# Raw data
==========

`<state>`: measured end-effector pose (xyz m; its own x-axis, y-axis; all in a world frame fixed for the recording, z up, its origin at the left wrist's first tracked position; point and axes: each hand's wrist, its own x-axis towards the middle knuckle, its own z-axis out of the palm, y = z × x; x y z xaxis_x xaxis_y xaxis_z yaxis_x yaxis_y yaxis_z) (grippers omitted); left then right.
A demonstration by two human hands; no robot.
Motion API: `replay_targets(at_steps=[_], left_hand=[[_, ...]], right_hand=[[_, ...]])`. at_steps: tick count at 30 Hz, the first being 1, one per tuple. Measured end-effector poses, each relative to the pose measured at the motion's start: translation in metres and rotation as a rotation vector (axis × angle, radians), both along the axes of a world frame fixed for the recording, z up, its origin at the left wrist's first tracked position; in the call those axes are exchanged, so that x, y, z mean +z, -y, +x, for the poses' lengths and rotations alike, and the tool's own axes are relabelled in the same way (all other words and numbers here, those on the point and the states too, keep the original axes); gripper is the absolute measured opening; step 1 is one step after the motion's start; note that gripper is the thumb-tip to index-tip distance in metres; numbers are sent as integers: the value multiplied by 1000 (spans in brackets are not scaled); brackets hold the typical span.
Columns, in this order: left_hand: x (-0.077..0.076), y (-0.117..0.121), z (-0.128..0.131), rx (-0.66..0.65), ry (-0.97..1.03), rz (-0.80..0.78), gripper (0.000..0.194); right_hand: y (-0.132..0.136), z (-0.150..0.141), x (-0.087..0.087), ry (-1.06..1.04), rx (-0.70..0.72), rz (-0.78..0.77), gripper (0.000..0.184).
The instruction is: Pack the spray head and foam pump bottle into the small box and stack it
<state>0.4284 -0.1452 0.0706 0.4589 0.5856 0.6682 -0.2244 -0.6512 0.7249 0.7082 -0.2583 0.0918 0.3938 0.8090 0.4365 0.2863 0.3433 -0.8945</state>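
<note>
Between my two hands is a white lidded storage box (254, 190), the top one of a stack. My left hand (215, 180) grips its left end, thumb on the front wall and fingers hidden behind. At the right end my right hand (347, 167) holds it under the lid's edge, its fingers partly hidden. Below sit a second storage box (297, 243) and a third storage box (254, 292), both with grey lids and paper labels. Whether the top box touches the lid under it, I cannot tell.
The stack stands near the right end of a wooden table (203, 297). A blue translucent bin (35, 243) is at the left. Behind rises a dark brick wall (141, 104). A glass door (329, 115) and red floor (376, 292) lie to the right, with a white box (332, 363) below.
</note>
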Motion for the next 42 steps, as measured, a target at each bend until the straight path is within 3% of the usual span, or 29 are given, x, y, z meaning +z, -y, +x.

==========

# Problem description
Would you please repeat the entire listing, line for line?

# Response to this task
`<state>`: measured end-effector pose (xyz m; its own x-axis, y-axis; all in a world frame fixed for the recording, z up, its origin at the left wrist's first tracked position; point and axes: each hand's wrist, its own x-axis towards the middle knuckle, its own z-axis out of the palm, y = z × x; x y z xaxis_x xaxis_y xaxis_z yaxis_x yaxis_y yaxis_z) (grippers omitted); left then right.
A demonstration by two human hands; no robot.
Motion API: `replay_targets(at_steps=[_], left_hand=[[_, ...]], right_hand=[[_, ...]])`. at_steps: tick count at 30 Hz, the first being 1, one per tuple. Measured end-effector poses, each relative to the pose measured at the motion's start: translation in metres and rotation as a rotation vector (axis × angle, radians), both along the axes of a world frame fixed for the recording, z up, its origin at the left wrist's first tracked position; in the call those axes are exchanged, so that x, y, z mean +z, -y, +x, for the poses' lengths and rotations alike, and the tool's own axes are relabelled in the same way (all other words and numbers here, those on the point and the states too, keep the original axes); gripper is the absolute measured opening; step 1 is one step after the motion's start; note that gripper is the thumb-tip to index-tip distance in metres; numbers are sent as integers: the value multiplied by 1000 (spans in brackets are not scaled); brackets hold the typical span.
Columns, in this order: left_hand: x (-0.077..0.076), y (-0.117..0.121), z (-0.128..0.131), rx (-0.66..0.65), ry (-0.97..1.03), rz (-0.80..0.78), gripper (0.000..0.194); right_hand: y (-0.132..0.136), z (-0.150..0.141), x (-0.087..0.087), ry (-1.06..1.04), rx (-0.70..0.72), rz (-0.78..0.77), gripper (0.000..0.184).
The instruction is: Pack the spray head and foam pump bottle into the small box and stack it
<state>0.4284 -0.1452 0.0706 0.4589 0.5856 0.6682 -0.2244 -0.6512 0.7249 0.7082 -0.2583 0.0918 0.3938 0.8090 0.4365 0.2863 0.3433 -0.8945</state>
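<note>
Between my two hands is a white lidded storage box (254, 190), the top one of a stack. My left hand (215, 180) grips its left end, thumb on the front wall and fingers hidden behind. At the right end my right hand (347, 167) holds it under the lid's edge, its fingers partly hidden. Below sit a second storage box (297, 243) and a third storage box (254, 292), both with grey lids and paper labels. Whether the top box touches the lid under it, I cannot tell.
The stack stands near the right end of a wooden table (203, 297). A blue translucent bin (35, 243) is at the left. Behind rises a dark brick wall (141, 104). A glass door (329, 115) and red floor (376, 292) lie to the right, with a white box (332, 363) below.
</note>
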Motion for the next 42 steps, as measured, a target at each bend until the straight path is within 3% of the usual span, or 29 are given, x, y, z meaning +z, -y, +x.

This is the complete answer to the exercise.